Desde su entorno familiar han indicado que "estaban en el momento equivocado en el lugar equivocado" en el momento de su detención, y que todo se basaba en una "interpretación errónea" de los hechos y de los motivos de su viaje. Según el gobierno venezolano, en los teléfonos de los dos detenidos se encontraron conversaciones sobre dónde comprar explosivos y cómo "contratar grupos que quisieran hacer algún trabajo especial". Su detención se produjo en un clima también de escalada diplomática entre los estados español y venezolano por la acogida del líder opositor Edmundo González Urrutia en territorio español después de las elecciones.
Una activista por los derechos humanos con doble nacionalidad
La única mujer entre los cinco liberados es la activista Rocío San Miguel, que tiene doble nacionalidad española y venezolana y fue detenida en el área de migraciones del aeropuerto internacional de Maiquetía, en Caracas, el 9 de febrero del año 2024, junto con su hija y otros miembros de su familia. El ministerio público confirmó que la detención de la activista se produjo por el supuesto vínculo de la activista con la trama "conspirativa y de intento de magnicidio" denominada 'Brazalete blanco'. El objetivo de este plan era presuntamente atentar contra la vida del jefe de Estado, Nicolás Maduro, y contra altos funcionarios del Estado venezolano, así como atacar unidades militares del país. Se le imputaron delitos de "traición a la patria", "conspiración", "terrorismo" y "asociación para delinquir", entre otros.
Organizaciones pro derechos humanos, como Amnistía Internacional, aseguran que San Miguel, que es abogada y dirige la ONG Control Ciudadano, sufrió una desaparición forzada y una detención arbitraria, así como que pasó meses con una fractura que debía ser operada, pero se trató tardíamente. El Observatorio para la Protección de los Defensores de los Derechos Humanos añade que San Miguel estaba protegida en ese momento por medidas aprobadas por la Comisión Interamericana de Derechos Humanos por los constantes ataques que había recibido por ejercer su labor como defensora de derechos humanos, así como una sentencia a su favor de la Corte Interamericana de Derechos Humanos.
Un valenciano detenido por el visado, y un canario a bordo de un barco explorador
Ernesto Gorbe Cardona, valenciano de nacimiento y de 52 años, es otro de los presos liberados desde Venezuela este jueves y que ya se encuentran en territorio español después de haber aterrizado en el aeropuerto de Barajas.
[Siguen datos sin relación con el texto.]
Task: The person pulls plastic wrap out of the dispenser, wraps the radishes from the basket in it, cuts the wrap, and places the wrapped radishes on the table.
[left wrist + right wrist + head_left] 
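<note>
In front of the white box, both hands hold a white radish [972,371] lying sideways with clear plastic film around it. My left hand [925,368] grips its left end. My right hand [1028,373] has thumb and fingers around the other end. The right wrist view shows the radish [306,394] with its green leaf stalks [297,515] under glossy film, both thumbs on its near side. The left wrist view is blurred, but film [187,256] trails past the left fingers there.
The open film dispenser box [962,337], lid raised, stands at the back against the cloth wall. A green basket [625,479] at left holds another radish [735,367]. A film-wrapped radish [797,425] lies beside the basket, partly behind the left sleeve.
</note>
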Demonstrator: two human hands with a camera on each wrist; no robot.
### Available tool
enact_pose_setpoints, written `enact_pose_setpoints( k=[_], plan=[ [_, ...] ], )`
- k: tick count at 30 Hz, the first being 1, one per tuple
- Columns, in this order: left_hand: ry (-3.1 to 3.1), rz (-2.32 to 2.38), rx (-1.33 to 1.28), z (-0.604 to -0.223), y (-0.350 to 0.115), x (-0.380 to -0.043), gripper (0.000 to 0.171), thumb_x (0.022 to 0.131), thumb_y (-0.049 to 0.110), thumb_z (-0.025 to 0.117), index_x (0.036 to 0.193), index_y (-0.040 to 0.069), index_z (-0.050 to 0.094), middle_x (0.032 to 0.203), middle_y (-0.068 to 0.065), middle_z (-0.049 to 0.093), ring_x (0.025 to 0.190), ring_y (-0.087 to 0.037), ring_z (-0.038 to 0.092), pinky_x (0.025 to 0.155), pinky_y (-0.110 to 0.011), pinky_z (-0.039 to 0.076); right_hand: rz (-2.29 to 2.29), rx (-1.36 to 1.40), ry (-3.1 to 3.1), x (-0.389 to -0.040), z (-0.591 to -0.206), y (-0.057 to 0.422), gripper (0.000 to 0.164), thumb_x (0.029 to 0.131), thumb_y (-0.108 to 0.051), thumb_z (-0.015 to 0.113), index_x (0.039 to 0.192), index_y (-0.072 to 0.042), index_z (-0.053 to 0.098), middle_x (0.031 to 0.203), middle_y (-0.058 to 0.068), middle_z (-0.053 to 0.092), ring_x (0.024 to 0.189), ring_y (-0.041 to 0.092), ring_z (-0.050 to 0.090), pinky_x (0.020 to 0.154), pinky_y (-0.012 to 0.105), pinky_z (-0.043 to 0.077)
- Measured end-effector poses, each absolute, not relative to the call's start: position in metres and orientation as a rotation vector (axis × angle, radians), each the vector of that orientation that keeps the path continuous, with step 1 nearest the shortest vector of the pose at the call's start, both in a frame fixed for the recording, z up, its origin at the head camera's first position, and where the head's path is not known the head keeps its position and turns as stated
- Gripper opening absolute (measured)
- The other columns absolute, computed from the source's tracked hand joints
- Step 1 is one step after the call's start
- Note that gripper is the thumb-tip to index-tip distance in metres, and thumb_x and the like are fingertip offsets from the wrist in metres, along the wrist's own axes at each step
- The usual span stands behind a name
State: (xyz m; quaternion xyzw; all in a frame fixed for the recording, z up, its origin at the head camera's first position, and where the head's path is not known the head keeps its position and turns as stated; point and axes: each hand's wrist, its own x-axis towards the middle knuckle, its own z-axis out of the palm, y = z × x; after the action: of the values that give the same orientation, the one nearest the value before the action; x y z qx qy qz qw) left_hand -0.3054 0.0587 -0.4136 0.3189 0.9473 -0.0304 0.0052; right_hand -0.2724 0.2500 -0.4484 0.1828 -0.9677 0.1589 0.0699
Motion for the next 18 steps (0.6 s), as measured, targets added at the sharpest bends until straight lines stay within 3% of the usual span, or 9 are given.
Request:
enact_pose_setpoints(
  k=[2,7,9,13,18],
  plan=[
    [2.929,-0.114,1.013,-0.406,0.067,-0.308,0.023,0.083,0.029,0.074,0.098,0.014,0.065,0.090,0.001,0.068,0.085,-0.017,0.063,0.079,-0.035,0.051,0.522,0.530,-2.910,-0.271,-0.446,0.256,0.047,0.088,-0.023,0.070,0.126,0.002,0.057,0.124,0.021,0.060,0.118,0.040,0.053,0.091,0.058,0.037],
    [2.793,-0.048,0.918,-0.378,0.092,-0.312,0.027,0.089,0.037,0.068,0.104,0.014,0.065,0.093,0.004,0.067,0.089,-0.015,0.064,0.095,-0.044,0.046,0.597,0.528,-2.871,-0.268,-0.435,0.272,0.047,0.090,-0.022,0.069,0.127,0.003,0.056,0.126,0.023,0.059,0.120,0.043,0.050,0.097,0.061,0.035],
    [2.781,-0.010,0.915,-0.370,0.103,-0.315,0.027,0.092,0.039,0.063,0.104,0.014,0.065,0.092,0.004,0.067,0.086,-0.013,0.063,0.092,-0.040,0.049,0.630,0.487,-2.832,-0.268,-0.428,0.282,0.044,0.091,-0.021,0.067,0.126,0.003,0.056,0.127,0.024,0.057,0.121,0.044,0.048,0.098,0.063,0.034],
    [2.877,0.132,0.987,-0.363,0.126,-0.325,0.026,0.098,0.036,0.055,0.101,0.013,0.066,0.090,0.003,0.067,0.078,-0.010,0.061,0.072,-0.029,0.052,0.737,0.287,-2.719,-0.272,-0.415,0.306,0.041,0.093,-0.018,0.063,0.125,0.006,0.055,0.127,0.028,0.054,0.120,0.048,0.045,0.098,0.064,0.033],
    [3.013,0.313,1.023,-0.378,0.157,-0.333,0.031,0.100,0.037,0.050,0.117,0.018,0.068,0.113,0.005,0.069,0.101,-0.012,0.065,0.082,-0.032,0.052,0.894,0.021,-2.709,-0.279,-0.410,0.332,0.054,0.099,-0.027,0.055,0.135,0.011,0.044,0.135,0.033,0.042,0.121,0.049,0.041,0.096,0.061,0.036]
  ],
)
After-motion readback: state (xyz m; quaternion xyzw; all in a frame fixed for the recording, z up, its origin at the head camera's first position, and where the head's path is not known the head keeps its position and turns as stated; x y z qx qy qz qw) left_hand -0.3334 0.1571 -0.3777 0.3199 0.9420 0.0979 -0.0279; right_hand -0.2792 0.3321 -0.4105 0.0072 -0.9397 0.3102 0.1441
Fue detenido en diciembre de 2024, acusado de tener su visado caducado, y finalmente fue encarcelado, a pesar de que el hecho de estar en condición de permanencia irregular en el país no es motivo de detención. El procedimiento administrativo migratorio venezolano indica que para asegurar la expulsión, las medidas cautelares no deberían implicar la privación de libertad personal. Gorbe fue encarcelado en el penal El Rodeo.
El último de los liberados es Miguel Moreno Dapena, un periodista canario que fue detenido en junio de 2025, cuando se interceptó el barco de exploración marina en el que trabajaba, el N35, dedicado a buscar fragmentos de barcos hundidos durante la Segunda Guerra Mundial. Tras doce días sometido a vigilancia y seguimiento, el N35 fue capturado el 13 de junio por la Fuerza Armada Nacional Bolivariana a 50 millas (92 km) del delta del Orinoco, porque considera que realizaba "investigaciones científicas" con un comportamiento "muy sospechoso" en la zona económica exclusiva del país, según informó cinco días después el ministro de Defensa, Vladimir Padrino. A partir del 19 de junio, Moreno fue recluido en la cárcel El Rodeo y se perdió la comunicación con él.